Jonah (Jonah 1-2)
Sermon Link (live stream version)
Though we do not get much background on Jonah in this account, we know from 2 Kings 14:25 that Jonah was not a novice in the service of God. As the son of a prophet, Jonah had likely been exposed to the ministries of men like Elija and Elisha, and would have been a man with a rich heritage of spiritual blessings. And yet we see that past privileges are no substitute for present obedience. In fact, the privileges of the past serve to magnify the disobedience of the present! When we understand a little bit about Jonah’s past, the contrast we see in verse 3 from his former obedience is even more striking.
Jonah turned from the Lord in two ways.

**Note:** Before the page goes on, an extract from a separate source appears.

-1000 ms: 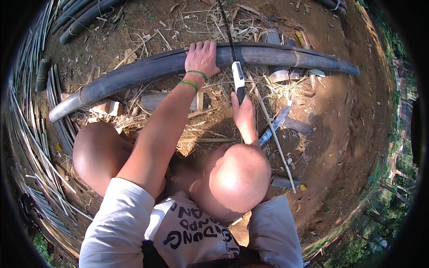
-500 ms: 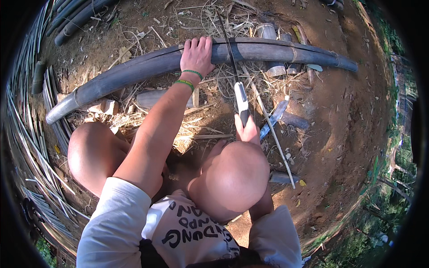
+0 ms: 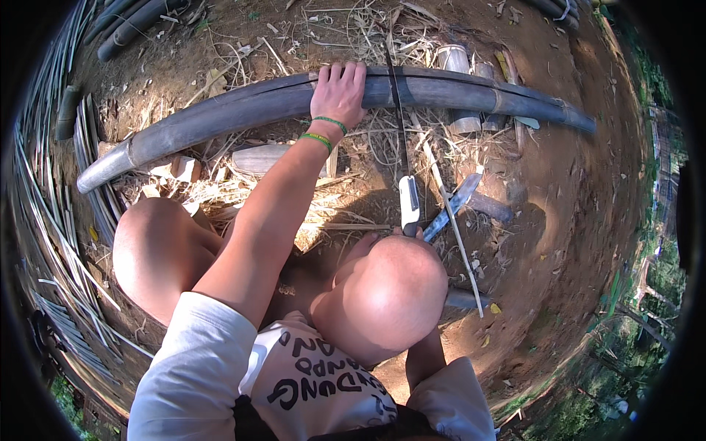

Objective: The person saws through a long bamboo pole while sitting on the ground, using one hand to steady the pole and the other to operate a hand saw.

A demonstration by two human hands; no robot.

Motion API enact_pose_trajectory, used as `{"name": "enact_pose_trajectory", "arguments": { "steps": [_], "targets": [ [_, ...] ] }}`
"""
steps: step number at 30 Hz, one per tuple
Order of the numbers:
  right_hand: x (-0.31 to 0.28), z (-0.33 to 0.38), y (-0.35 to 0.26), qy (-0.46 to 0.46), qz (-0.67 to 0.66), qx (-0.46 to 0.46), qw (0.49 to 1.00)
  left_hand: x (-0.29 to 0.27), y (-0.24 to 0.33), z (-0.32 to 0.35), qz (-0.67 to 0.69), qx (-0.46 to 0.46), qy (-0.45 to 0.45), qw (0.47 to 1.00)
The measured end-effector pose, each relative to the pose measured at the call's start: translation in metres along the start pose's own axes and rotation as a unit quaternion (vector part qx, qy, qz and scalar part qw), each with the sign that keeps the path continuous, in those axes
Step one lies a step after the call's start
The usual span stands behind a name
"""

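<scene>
A long grey bamboo pole (image 3: 243, 110) lies across the ground in front of me, a dark split running along its top. My left hand (image 3: 340, 92) presses down on it near the middle, fingers curled over the far side. Just right of that hand, the thin dark blade of a handsaw (image 3: 409, 198) crosses the pole. Its white and black handle points back toward my right knee. My right hand (image 3: 420, 234) is closed round the handle's end, mostly hidden behind the knee. Whether the blade has cut into the bamboo, I cannot tell.
Short bamboo pieces (image 3: 454, 59) stand and lie under the pole's right part. A machete-like blade (image 3: 457, 204) and a thin stick (image 3: 446, 192) lie right of the saw. Split strips (image 3: 44, 213) spread along the left, with bamboo poles (image 3: 132, 33) at the far left.
The handsaw has been drawn back toward me, its handle now close to my knee and my right hand mostly hidden. My left hand stays on the pole; the whole view has shifted slightly.
</scene>
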State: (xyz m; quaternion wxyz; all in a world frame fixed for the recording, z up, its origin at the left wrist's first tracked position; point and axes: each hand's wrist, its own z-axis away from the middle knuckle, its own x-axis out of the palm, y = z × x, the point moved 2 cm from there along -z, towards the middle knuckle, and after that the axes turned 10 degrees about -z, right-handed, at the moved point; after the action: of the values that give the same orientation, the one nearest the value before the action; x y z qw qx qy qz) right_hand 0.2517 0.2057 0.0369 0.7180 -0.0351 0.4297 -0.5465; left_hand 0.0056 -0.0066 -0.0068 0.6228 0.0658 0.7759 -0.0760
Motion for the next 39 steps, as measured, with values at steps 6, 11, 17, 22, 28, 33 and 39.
{"name": "enact_pose_trajectory", "arguments": {
  "steps": [6, 11, 17, 22, 28, 33, 39],
  "targets": [
    [0.024, -0.053, -0.062, 0.009, 0.027, -0.191, 0.981, -0.001, -0.001, -0.003, 0.004, 0.001, -0.013, 1.0],
    [0.027, -0.058, -0.066, 0.02, 0.043, -0.195, 0.98, -0.008, -0.006, -0.007, 0.018, -0.009, -0.066, 0.998],
    [0.001, 0.02, -0.028, -0.035, -0.014, 0.007, 0.999, -0.004, -0.006, -0.005, 0.006, -0.005, -0.041, 0.999],
    [0.02, -0.02, -0.007, 0.007, 0.021, -0.069, 0.997, -0.012, 0.0, -0.012, 0.03, -0.003, -0.097, 0.995],
    [0.039, -0.066, -0.086, -0.022, 0.009, -0.176, 0.984, -0.005, -0.009, -0.009, 0.013, -0.005, -0.073, 0.997],
    [0.017, -0.021, -0.015, 0.017, 0.042, -0.104, 0.994, -0.004, -0.002, -0.012, 0.019, -0.002, -0.046, 0.999],
    [0.014, 0.009, -0.041, 0.002, -0.014, -0.026, 1.0, -0.008, -0.004, -0.011, 0.022, -0.001, -0.063, 0.998]
  ]
}}
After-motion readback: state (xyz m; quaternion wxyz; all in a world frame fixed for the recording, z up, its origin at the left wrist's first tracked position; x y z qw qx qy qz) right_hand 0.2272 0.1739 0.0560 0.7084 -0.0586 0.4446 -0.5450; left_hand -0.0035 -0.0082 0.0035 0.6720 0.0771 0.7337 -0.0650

First, he turned from the Word of the Lord. God’s commandment to Him had come with definite clarity: “Arise, go to Nineveh…” It also brought serious responsibility: “Cry against it…” The problem was not that Jonah could not understand the Word, but that He did not want to do what the Word of God was telling Him to do. He did not want to go preaching in the capital city of an enemy nation. Jonah’s reputation was at stake and Jonah was too concerned about Jonah. If he were to step into enemy territory and proclaim that the same mercy given to Israel was available to Israel’s enemies, what would his fellow Israelites think of him? And not only did Jonah not want to preach to Israel’s enemies, he also knew that God’s declaration of wrath to them had in it a purpose of redemption (Jonah 4:2). This was more than Jonah was willing to accept.
Second, Jonah turned from the presence of the Lord. Jonah is well aware of the omnipresence of God from which none can escape (Psalm 139:7ff). Nonetheless, he foolishly makes the effort to flee from the felt or manifest presence of the Lord, distancing himself from the kindred presence of the only One in whose presence there is fulness of joy and at whose right hand there are pleasures forever (Psalm 116:11). Jonah’s life is a clear illustration that the “fruitfulness” of our lives for God is not itself a guarantee of obedience to God, nearness to Him, being in His will, or fearing Him. In fact, mere usefulness can be mistaken for communion with Him. We must always remember that being used by Him is secondary to walking with Him.
– Though Jonah was unwilling to humble himself and proclaim the Word of God to his enemies, the Son of God was willing to humble Himself even to the point of death on behalf of sinners like us (Philippians 2). What similarities do we see between Jonah’s call to go to the Ninevites and the Son of God begin made in the likeness of men? What similarities are there between the Ninevites and us?
God Responds, Reveals, Reacts
Jonah had accomplished five actions in his attempt to escape the presence of God: rose up to flee, went down to Joppa, found a ship, paid the fare, and went down into it. But God responds with a single action, hurling a great wind that caused a great storm.
God’s dealings with Jonah reveal three things about Jonah’s condition. First, Jonah has a seared and thus ineffective conscience (verse 5). Jonah is in the hold of the ship sleeping, unconcerned that he is running from God and that his life is currently in danger (along with the sailors’ lives). Jonah, no doubt, would have been shocked if he had known a few years earlier that he would end up in such a perilous condition, but he had evidently been drifting spiritually for some time. Second, Jonah is ashamed of his ministry (verse 8-9). Though Jonah confesses his liability in the situation, acknowledges his Hebrew heritage, and reveals his religion, he avoids their question about his occupation. Jonah, a prophet of God, is not able to admit it, being ashamed of his calling and his ministry. Third, Jonah was hopelessly despairing (verse 12). Apart from obedience, there can be no genuine assurance that Jonah really is a true servant of the Lord.
God reacts to the situation by appointing a great fish to swallow Jonah. While this is an act of judgment, it is not judgment without mercy. By sending the fish, Jonah’s life is preserved, the sailor’s life is saved, and the Ninevites eventually hear the Word of God and repent. While Jonah’s physical sacrifice saved the sailors from the storm and led to the eventual salvation of the Ninevites, it was the sacrifice of Jesus that really saved them, and us! Just as Jonah was thrown overboard for their salvation, Christ Jesus was crushed for the salvation of His enemies.
– Though Jonah claims to fear the Lord (verse 9), he proves that he had only an illegitimate and sinful fear of God. In what ways do we see Jonah’s fear of God change throughout this account? What about the sailors? What is the difference between a false fear and a true fear of God? In what ways is the fear of the Lord affecting the way that you live your life?